I was also able to scrape historical data for courses dating back to Winter 1999 to Spring 2020. This data only provides the most recent enrollment count for each section – which includes the number of students who were enrolled in the section at the end of the quarter.2
Enrollment data for 300 and 500 level courses were not collected for most subject areas, as these courses are for graduate-level teaching training and research, which I found to not be very interesting data. In addition, many subject areas had listings for 300 or 500 level courses that were not enrolled in, leading to additional noise in the database.
Courses numbered with a 300 or 500 were collected for Law, Dentistry, and Medicine courses, as these schools have different numbering systems. Note that enrollment data may be incomplete for these schools as they use separate academic calendars from the rest of the university, thus enrollment trends for the above period may not actually reflect when their enrollment periods are.
There are occaisionally some missing enrollment numbers or entries in the data, particularly for the Fall 2019 data as it was my first time scraping this dataset. I encourage you to let me know if you find any errors in the data.
Buildings and Classrooms
Additional information about classrooms and buildings were scraped from the official UCLA Map, building list, and Classroom Grid Search. Over the past 20 years at UCLA, classroom sizes have changed with renovations and buildings have both been created and destroyed. All classroom data was scraped in February 2020 and is only current to February 2020; it doesn't take into account any historical changes.
The scraper itself was written in Python.
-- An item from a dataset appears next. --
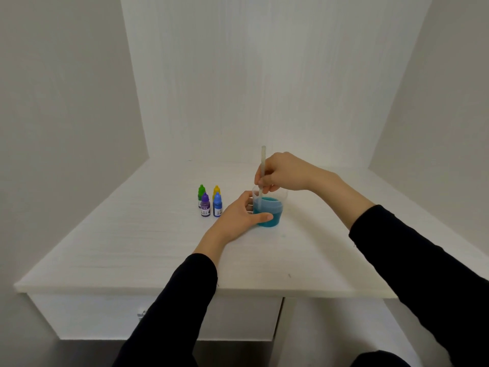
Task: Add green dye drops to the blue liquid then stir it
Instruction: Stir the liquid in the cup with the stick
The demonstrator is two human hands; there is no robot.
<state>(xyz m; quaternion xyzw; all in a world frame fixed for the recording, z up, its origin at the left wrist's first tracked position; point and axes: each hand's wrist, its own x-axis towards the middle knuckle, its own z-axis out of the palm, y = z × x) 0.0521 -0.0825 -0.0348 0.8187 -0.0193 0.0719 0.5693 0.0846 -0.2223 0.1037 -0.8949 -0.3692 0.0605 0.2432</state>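
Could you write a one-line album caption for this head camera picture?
Right hand stirs blue liquid in a clear plastic cup with a pale stick; left hand steadies it.

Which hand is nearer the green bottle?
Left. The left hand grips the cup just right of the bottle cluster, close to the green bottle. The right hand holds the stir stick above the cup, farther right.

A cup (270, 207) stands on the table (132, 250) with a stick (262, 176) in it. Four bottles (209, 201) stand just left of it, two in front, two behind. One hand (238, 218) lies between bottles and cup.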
Information about buildings and classrooms are stored as two tables in the database: buildings
and rooms
, respectively.
buildings
contains an id, name, abbreviation, and coordinates of all buildings listed by the registrar. rooms
contains rows of an id, reference to a building in the buildings
table, room number, and the maximum capacity of the room.
Schools and Divisions
Information about the schools and divisions of UCLA was manually compiled from Wikipedia's list, cross-referenced with information from UCLA's website about undergraduate and graduate academics. Data about departments and subject areas was compiled from the schedule of classes, the Registrar's list of Department and Subject Area Codes, and a spreadsheet of historical subject areas provided to me by the Registrar's office. For some departments in the College of Letters and Science, it wasn't clear which division it fell under. These departments were classified under L&S - Misc
.2
Data
The data set contains:
- 65 terms (99W to 20S)
- 147 Departments
- 282 subject areas
- 40,239 courses
- 353,255 sections
- Over 30,000,000 rows hourly of enrollment data
In total, the data takes up around 2 gigabytes as a PostgreSQL dump file. You can download the data from the UCLA Dataverse.